* Dataset
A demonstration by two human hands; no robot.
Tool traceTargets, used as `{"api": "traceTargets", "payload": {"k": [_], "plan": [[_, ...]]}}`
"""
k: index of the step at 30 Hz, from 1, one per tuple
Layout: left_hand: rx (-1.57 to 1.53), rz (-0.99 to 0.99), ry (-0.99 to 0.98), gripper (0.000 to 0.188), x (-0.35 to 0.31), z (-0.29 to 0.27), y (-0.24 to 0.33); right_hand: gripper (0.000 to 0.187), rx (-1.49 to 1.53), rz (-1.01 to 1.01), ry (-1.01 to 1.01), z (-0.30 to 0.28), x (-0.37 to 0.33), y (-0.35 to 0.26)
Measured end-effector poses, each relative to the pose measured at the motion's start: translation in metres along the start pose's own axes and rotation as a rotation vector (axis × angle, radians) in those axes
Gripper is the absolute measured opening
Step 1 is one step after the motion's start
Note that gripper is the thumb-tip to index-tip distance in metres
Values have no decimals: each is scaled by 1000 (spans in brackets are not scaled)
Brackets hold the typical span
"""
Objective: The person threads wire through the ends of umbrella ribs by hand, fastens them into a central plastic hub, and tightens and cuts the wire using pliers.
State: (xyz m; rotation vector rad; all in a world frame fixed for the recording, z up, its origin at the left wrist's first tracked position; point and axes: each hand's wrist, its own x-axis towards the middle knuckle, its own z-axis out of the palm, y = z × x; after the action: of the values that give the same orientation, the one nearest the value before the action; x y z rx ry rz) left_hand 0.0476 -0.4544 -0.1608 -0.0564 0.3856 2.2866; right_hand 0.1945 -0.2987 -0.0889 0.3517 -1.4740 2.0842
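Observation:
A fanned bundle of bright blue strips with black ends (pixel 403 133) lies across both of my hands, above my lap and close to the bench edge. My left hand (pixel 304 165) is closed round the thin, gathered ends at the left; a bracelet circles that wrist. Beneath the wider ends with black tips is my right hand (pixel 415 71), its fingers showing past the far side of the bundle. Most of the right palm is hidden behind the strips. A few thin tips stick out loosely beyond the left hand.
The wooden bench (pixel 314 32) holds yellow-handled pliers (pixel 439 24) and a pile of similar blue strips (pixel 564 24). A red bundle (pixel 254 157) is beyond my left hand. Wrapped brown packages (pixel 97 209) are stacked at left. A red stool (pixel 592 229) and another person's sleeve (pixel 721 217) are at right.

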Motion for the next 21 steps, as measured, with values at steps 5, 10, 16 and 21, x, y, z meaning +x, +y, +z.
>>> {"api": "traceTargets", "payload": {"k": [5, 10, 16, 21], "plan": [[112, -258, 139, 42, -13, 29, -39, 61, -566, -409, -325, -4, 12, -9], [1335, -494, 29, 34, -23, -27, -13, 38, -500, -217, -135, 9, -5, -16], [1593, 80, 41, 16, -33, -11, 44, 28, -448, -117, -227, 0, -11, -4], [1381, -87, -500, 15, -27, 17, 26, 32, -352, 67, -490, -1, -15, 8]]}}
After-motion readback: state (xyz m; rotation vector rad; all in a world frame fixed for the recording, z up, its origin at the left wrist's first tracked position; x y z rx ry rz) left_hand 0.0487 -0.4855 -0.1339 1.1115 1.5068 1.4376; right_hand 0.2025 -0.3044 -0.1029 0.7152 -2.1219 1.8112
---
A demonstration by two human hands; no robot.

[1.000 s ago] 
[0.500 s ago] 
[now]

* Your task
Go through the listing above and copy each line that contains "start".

* Solution to this exercise
Measured end-effector poses, each relative to the pose measured at the motion's start: translation in metres along the start pose's own axes and rotation as a rotation vector (axis × angle, radians) in those axes
Step 1 is one step after the motion's start

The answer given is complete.